While understandable, it was tough for the team to see him go.
"That was one of the saddest days of my life was to say goodbye to him, let him go," Aho said. "You know, it's almost like a parent. I was more like his high school teacher. Now he's got to go see a professor in college. So that was that that was the next step in his evolution. And I knew it was going to have to happen. It was really sad. And he was the star of our team, plain and simple. He shined and everybody knew he was the man and everybody knew he was going to be the man.
"And he went on to be the man."
O'Malley found his way to the MMA Lab in Phoenix, Arizona, where he linked up with his current coach in Great Falls native Tim Welch. But he also met Joe Riggs, a UFC veteran who also currently resides in Great Falls and owns Deisel's Counter Punch Gym.
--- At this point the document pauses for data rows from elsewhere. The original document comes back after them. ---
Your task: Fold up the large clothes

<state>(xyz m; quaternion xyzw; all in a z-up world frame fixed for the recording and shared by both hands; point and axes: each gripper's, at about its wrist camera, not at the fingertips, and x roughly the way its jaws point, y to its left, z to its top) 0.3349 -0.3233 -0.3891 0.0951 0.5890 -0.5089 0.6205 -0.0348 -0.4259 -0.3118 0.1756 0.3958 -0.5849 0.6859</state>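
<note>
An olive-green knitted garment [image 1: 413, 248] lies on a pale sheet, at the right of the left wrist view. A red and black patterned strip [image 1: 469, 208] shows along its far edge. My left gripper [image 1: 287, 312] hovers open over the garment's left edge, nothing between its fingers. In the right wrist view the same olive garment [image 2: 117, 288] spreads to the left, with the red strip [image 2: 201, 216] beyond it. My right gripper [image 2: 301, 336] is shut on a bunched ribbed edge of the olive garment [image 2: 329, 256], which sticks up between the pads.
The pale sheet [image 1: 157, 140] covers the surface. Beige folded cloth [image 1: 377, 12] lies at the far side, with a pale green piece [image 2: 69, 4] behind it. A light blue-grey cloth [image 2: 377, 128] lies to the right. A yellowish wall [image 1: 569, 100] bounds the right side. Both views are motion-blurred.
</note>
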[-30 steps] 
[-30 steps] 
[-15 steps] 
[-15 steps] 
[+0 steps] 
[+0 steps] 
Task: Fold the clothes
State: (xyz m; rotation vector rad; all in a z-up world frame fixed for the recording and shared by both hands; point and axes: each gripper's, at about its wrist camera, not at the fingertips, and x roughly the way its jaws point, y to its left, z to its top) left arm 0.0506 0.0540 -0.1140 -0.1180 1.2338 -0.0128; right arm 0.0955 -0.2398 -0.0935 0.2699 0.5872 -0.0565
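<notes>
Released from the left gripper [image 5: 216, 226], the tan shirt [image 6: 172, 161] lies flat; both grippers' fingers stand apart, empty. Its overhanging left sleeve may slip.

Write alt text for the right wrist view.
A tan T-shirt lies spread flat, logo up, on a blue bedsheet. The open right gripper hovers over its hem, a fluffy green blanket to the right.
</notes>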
O'Malley lived with Riggs as he began to ramp up the training in MMA.
"He was very good with my kids which is huge to me. He was very respectful of my wife which is huge to me," Riggs told MTN Sports. "I remember when I first met him when he came down, he had a Nissan Altima, I think he still has it, and he had $5,000, that's it and he wasn't planning on getting a job or anything because he was still an amateur at this time, and then he said that this money will last me a year.
"I'm like what? But he is frugal man. When he was living with me he didn't have to pay for anything because that's just paying it forward, you know? Helping people make it. He probably did make it stretch a year, he really did, and yeah it's unbelievable.
"Sean just looks very unassuming. Especially back then, I think he just had the chest tattoo, and a little afro and then he was really skinny. He was gangly. I didn't see him move or do anything for the first two weeks then I saw him spar, and then I saw the kid had talent."
The growing pains were there, but O'Malley never quit.
"He went to Phoenix, he was going to be there for two weeks. He called me a week into it crying," Dan O'Malley said. "And he's like dad these guys are tougher than I thought. I don't know if I'm cut out for this. And I'm getting concussions and I'm getting beat up, they're true fighters down there at the Lab in Phoenix.
"I said, 'Come home Sean, you just went out and tried it. Who cares? You give it a try.' And he's like, 'No, I'm gonna stick it out.'"
The rest, as they say, is history.
"I see him as a role model every day in my gym. You know, everybody talking, I want to be like, Sean, I want to be like Sean O'Malley, you know, I want to be that champion in Montana," Jimenez said. "You know, and we're starting to see some champions. We got a BKFC champion out of Great Falls (in Kai Stewart).
"I mean, it's phenomenal to see that people are putting in that kind of work. And it starts with Sean O'Malley because everybody wants to be a Sean O'Malley."
Seeing O'Malley grow up from a kid to the man he is today has been the most special part of this journey for his former coaches.
Them, like the rest of the Treasure State, now have their sights set on Aug. 19 when O'Malley steps into the cage searching for UFC gold.
"I told him when he was 16 years old, I said, 'Mark my word, and you're hearing it here first, you will be a household name. Sean O'Malley will be a household name,'" Aho said. "And he said, 'You really think so, coach?' I said, 'I do.' "And he spoke it out and he said, 'I will be the best in the world at 135. I'll be the world champion at 135.' Look at him today."